Bunions: misaligned big toe joints that become swollen and tender. Bunions tend to be familial, but the tendency can be aggravated by shoes that are too narrow in the forefoot and toe.
Hammertoe: a condition in which the toe is contracted in a claw-like position. Although the condition usually stems from muscle imbalance, it is often aggravated by ill-fitting shoes, socks, or hosiery that cramp the toes.
Metatarsalgia: General pain in the ball of the foot; often caused by wearing high heels.
Neuromas: Enlarged, benign growths of nerves, most commonly between the third and fourth toes. They may stem, in part, from ill-fitting shoes, resulting in pain, burning, tingling, or numbness between the toes and in the ball of the foot. Treatment includes orthotic devices and/or steroid injections, and sometimes surgery.

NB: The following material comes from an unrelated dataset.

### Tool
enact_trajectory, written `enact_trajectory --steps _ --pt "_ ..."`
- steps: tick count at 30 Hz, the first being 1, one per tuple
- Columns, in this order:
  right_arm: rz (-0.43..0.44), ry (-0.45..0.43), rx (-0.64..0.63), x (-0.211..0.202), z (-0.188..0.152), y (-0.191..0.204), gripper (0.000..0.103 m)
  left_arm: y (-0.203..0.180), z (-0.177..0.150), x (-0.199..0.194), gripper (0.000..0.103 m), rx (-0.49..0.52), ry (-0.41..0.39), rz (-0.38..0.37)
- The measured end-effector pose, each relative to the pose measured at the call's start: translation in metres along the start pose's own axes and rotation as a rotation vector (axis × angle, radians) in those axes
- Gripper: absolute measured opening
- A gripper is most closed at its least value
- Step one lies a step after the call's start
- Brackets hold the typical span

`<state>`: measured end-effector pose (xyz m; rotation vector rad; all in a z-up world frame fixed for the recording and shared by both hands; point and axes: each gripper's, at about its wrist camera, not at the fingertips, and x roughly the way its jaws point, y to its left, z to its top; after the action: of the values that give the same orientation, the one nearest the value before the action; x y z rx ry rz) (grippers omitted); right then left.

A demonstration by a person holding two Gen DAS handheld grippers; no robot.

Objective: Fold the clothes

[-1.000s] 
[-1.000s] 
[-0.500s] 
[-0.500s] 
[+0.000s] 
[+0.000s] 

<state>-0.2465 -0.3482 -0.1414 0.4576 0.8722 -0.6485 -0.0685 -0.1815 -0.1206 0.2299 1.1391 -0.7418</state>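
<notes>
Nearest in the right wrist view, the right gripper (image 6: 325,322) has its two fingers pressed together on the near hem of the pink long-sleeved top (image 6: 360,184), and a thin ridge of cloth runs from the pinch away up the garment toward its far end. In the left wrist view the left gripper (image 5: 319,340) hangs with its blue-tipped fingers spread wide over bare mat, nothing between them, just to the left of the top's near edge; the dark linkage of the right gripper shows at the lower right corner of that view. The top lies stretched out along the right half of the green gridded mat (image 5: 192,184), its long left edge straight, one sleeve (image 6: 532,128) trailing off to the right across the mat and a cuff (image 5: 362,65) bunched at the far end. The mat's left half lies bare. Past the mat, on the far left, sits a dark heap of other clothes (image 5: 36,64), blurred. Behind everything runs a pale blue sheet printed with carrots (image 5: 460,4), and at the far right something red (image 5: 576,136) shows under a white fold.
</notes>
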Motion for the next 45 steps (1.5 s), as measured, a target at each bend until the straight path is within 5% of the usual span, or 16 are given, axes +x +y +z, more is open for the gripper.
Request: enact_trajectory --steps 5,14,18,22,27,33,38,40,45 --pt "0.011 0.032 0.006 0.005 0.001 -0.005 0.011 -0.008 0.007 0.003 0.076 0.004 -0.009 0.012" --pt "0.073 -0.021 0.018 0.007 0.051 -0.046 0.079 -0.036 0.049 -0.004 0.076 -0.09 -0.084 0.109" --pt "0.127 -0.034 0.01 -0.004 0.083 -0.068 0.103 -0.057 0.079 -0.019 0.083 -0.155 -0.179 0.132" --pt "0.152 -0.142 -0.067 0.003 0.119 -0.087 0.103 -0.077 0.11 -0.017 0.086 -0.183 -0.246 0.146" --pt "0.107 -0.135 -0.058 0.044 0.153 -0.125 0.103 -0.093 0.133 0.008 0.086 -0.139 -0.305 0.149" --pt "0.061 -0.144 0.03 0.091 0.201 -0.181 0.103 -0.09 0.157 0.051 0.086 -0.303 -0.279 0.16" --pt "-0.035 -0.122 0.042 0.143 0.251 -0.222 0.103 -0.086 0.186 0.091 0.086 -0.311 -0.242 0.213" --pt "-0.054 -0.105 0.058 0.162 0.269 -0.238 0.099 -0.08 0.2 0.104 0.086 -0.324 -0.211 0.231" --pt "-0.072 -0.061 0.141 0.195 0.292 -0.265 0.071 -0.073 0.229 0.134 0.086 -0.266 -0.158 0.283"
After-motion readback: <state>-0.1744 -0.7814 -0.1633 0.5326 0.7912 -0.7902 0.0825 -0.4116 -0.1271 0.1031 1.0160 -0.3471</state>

Plantar Fasciitis: Inflammation of the long band of connective tissue running from the heel to the ball of the foot, the main cause of rear-foot pain. This condition is sometimes caused by shoes that cramp the feet, especially in the arch area.
Pump Bump (Haglund’s Deformity): Bone enlargement at the back of the heel bone, in the area where the Achilles tendon attaches to the bone. The deformity generally is the result of faulty biomechanics causing increased motion of the heel bone against the shoe counter.